El precio de la esperanza
Tengo un fuerte dolor de cabeza, como si palpitara con un corazón propio. No sé si es un efecto secundario de las pastillas o simplemente el agotamiento acumulado, pero al menos mis nervios parecen estar más calmados.
Mientras tanto, sigo buscando formas de alargar la vida de Tucho, sometiéndolo a pruebas, tratamientos y cualquier remedio que pueda ofrecerle una oportunidad. No asumo su muerte, no quiero rendirme ante lo inevitable. Peleo con todas las armas que tengo al alcance de la mano, aferrándome a cada pequeña posibilidad, a cada tenue rayo de esperanza.
Qué peligrosa es la vida. Qué vulnerables somos cuando nos enfrentamos a un problema que nos desgarra el alma. Nos aferramos a cualquier promesa de solución, buscamos ayuda donde sea, sin medir las consecuencias. En este momento, comprendo mejor que nunca a mis clientes. Entiendo por qué buscan en mí lo mismo que yo busco ahora para Tucho: una esperanza, una respuesta, un milagro.
Es en estos momentos cuando la fragilidad humana se hace evidente, y también cuando los falsos profetas hacen su agosto. Es triste pensar que hay quienes lucran con la desesperación ajena, vendiendo aire en botellas de cristal pintado con promesas vacías. Pero ese no es mi caso. Nunca he jugado con la fe de nadie. Mi única estafa, si puede llamarse así, está en mi precio. Soy caro, muy caro. Me autodenomino «brujo de lujo», porque mi servicio lo vale. Mi videncia no es barata, pero es seria, objetiva y precisa.

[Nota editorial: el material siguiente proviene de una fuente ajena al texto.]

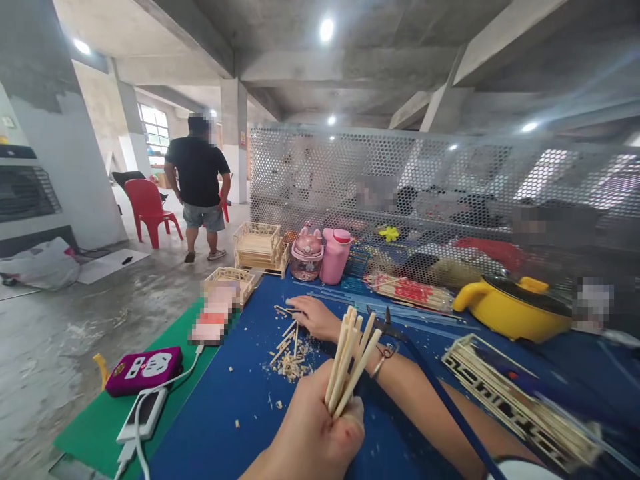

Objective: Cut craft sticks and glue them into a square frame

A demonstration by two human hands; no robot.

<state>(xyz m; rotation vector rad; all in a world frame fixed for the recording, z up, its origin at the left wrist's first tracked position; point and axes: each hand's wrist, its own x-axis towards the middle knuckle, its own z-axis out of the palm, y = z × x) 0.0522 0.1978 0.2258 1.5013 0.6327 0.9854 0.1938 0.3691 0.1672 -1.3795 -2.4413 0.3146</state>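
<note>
My left hand (pixel 320 420) is closed around a bunch of short round wooden sticks (pixel 350 360), held upright close to the camera. Beyond it, my right hand (pixel 316 319) reaches across the blue tabletop (pixel 220 407) with its fingers stretched out. Its fingertips are beside loose wooden sticks (pixel 287 340), and whether they touch one I cannot tell. A small heap of wood scraps (pixel 293 367) lies near those sticks. Behind the held bunch and my right forearm, a dark tool with pointed jaws (pixel 384 325) is partly hidden.
Slatted wooden trays (pixel 257 247) stand at the far left corner. A pink jug (pixel 336 257), a yellow pot (pixel 515 307) and a wooden lattice frame (pixel 505 393) line the back and right. A purple case (pixel 144 371) and a white cable (pixel 173 380) occupy the green mat.
</note>
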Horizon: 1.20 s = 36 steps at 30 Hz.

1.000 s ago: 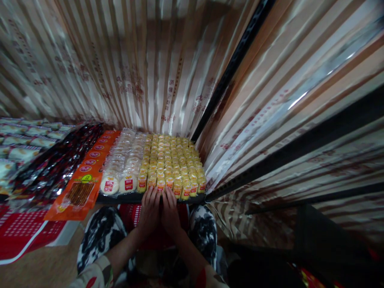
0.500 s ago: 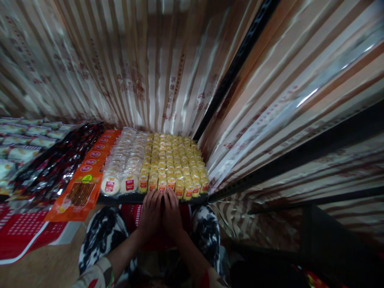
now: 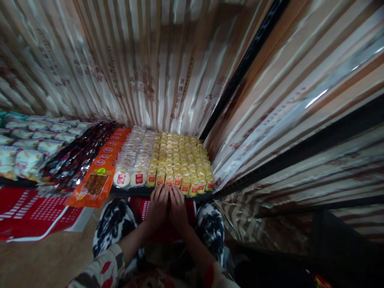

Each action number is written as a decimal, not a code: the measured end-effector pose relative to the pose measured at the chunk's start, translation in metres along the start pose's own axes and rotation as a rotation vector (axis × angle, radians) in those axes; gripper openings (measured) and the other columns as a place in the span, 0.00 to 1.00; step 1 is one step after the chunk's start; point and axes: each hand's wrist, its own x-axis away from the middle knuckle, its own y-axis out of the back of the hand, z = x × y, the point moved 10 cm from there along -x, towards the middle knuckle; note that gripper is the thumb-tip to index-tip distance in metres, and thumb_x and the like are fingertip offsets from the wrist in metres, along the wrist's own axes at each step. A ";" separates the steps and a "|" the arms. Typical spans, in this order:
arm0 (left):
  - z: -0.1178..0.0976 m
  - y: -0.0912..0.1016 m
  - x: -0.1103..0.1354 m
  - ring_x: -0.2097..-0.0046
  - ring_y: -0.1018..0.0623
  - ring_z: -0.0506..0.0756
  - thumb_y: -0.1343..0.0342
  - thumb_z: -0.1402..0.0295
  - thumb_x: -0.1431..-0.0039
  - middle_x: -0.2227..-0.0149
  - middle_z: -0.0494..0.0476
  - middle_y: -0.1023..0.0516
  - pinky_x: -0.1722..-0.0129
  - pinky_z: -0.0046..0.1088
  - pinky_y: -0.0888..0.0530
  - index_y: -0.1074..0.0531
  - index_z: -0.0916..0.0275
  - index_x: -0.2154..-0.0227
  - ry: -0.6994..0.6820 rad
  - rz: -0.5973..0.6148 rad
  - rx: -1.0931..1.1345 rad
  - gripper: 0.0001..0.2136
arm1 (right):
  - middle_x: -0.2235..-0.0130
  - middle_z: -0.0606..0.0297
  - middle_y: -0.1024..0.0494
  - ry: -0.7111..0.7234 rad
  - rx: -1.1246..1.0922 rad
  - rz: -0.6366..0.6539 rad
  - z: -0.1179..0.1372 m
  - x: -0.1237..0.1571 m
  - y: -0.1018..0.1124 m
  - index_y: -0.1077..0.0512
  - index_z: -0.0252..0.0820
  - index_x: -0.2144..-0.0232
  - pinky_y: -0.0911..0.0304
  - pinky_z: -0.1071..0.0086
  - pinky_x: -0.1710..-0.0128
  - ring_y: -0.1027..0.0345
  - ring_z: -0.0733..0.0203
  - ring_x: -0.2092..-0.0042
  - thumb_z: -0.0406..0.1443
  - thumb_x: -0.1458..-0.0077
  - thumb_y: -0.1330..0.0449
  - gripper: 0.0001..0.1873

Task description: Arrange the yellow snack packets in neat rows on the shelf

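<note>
Head cam: I have left hand and right hand side by side, fingertips at the front row of yellow packs on the black shelf; can't tell if either grips one. White packs sit just left, orange pouch beyond.

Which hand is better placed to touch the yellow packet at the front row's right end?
Probably the right hand. It sits nearer the right-end yellow packet, while the left hand lies farther away, toward the white round packs.
</note>
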 end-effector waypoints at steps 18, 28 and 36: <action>0.010 0.003 0.007 0.37 0.46 0.62 0.56 0.74 0.44 0.41 0.66 0.39 0.45 0.42 0.39 0.38 0.69 0.45 0.009 0.117 -0.016 0.22 | 0.40 0.56 0.40 0.028 0.049 0.051 0.013 -0.009 -0.007 0.46 0.37 0.40 0.46 0.53 0.40 0.61 0.56 0.35 0.23 0.48 0.57 0.32; 0.027 0.013 0.011 0.37 0.46 0.62 0.58 0.80 0.47 0.41 0.68 0.40 0.45 0.43 0.37 0.43 0.71 0.42 0.071 0.102 0.070 0.26 | 0.38 0.54 0.45 0.001 0.068 0.081 0.018 -0.009 -0.005 0.49 0.35 0.39 0.47 0.53 0.41 0.63 0.54 0.34 0.20 0.54 0.57 0.37; 0.032 0.001 0.014 0.37 0.46 0.63 0.59 0.80 0.47 0.41 0.70 0.40 0.44 0.44 0.38 0.43 0.73 0.43 0.075 0.161 0.130 0.26 | 0.38 0.53 0.45 -0.047 0.053 0.134 0.015 -0.008 -0.012 0.47 0.33 0.40 0.49 0.54 0.41 0.63 0.54 0.35 0.22 0.52 0.56 0.35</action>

He dedicado años a perfeccionar mi don, a absorber conocimientos, a estudiar con rigor lo que otros solo improvisan. Y sí, lo admito: mis precios son altos. Pero no pienso bajarlos. Al contrario, seguirán subiendo, porque mi tiempo y mi experiencia tienen un valor incalculable.
Tratar con millonarios se ha convertido en una rutina. Es habitual para mí leer el destino de personas con profesiones brillantes y cuentas bancarias abultadas. Me he acostumbrado a este tipo de clientela, y por ahora puedo permitírmelo. Sin embargo, hay una parte de mí que sigue viéndolo como un exceso. ¿Soy demasiado caro? Sí. ¿Yo mismo pagaría por una consulta así? No. Nunca me echaría las cartas. No quiero saber lo que va a pasar. Prefiero que la vida me sorprenda.
A veces me asombra la cantidad de gente que sigue confiando en mí, pese a lo inaccesible que puedo parecer. Soy jodidamente caro, pero qué bien me va. Y, sin embargo, cada día me aburro más de atender. Me repiten las mismas preguntas, las mismas angustias. Hay días en los que, literalmente, me quedo dormido mientras hablo. A veces trato a mis clientes con indiferencia, y aún así siguen volviendo. No sé ni cómo me consultan.
Dani está con gripe, tumbado en la cama con la cara roja como un tomatito, mientras Tucho duerme plácidamente a su lado. Me tumbo con ellos, disfrutando de este instante tan efímero, pero tan hermoso. Quizá la verdadera fortuna no esté en lo que cobro, sino en estos pequeños momentos de paz.
Te seguiré escribiendo otro día.
Pero qué hijo de la gran puta, qué caro soy.